#### [What the task requires]
In the listing below, how many lines include "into"? Give the number and no other text.

#### [Data for processing]
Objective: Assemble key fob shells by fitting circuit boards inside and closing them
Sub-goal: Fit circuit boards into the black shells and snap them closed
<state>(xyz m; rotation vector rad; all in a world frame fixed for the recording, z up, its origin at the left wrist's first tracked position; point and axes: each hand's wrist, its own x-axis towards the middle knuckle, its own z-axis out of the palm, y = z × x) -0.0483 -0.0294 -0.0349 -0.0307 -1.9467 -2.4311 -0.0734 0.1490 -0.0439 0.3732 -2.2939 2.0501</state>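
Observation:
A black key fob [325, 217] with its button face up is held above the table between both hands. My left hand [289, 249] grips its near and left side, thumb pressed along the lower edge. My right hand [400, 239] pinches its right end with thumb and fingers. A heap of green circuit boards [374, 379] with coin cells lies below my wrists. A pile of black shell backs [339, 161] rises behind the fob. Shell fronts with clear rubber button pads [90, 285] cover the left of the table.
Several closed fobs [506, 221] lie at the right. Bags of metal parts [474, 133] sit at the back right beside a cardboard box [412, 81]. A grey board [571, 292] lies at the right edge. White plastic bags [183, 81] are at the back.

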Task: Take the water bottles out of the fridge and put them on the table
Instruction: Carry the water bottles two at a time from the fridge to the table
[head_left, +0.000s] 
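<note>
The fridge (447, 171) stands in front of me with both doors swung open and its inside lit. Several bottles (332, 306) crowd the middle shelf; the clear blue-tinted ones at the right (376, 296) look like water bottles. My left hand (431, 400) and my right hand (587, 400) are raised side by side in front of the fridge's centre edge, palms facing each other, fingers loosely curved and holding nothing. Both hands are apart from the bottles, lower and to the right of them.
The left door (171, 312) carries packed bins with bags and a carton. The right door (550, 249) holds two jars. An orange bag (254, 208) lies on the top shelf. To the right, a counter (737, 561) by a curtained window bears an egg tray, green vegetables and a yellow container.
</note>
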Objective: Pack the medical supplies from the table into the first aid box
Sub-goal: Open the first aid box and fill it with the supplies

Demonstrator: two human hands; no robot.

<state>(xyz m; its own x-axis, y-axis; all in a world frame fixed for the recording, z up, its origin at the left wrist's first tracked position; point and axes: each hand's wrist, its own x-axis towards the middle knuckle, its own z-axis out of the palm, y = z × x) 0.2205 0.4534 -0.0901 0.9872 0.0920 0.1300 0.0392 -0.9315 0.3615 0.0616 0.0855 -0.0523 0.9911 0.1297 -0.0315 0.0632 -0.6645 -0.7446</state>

#### [Solution below]
2